Using Tensor Instead of numpy array in reinforcement learning tasks

Hi, I am trying to make an RL agent and environment, in this process I am using numpy array basically for action space which is a shape of [3]. So the main input and output of the neural net agent class which extends the torch.nn module, is a numpy ndarray. And the reward and other primary variables are numpy array too. But, the input of agent should be torch tensor. For example:

action, prediction = agent.act(state)
next_state, reward, done = env.step(action)
states.append(np.expand_dims(state, axis=0))
next_states.append(np.expand_dims(next_state, axis=0))
action_onehot = np.zeros(3)

In the code shown that is a function is based on numpy array like expand.
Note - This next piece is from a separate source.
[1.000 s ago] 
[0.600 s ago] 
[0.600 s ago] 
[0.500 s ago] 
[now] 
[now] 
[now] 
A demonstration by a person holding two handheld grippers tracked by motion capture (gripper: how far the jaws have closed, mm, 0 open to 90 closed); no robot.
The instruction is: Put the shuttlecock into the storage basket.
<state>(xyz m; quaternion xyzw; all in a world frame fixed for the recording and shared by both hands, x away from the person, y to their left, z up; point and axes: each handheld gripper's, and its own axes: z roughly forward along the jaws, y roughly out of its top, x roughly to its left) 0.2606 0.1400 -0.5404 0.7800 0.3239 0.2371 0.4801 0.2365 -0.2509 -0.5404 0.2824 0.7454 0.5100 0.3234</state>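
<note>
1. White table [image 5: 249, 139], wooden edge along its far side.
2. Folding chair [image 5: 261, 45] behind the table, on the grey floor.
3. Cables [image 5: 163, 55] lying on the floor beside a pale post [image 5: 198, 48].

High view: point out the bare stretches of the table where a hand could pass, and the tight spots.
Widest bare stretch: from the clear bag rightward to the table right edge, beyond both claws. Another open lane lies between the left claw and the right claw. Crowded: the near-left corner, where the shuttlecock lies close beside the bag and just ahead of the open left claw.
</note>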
And the challeng is transforming the numpy array to torch tensor and vice versa.
After all, I came up with three options and now I want to know which one is better to use(or any other option you may give):
1.Use the from_numpy function and convert the array to tensor before inputting it to the agent and then again transform it to numpy after prediction?
2.Use the transformers(from numpy and to numpy) in the forward function of the agent class?
3.Use torch tensor instead of numpy array in the whole process(which may not possible)?
And I believe keeping the grad of torch tensor is crucial, So please consider this.
Please explain how should I do the task.
Your answer much appreciated in regard.

Would you please help @ptrblck

I don’t fully understand your use case, but in case you are not using custom autograd.Functions, you are already breaking the computation graph, so

might not be important (assuming your current code works fine)?

In any case, I would try to use PyTorch tensors and operations only, as it would also allow you to use the GPU without moving the data back and forth between the GPU and CPU.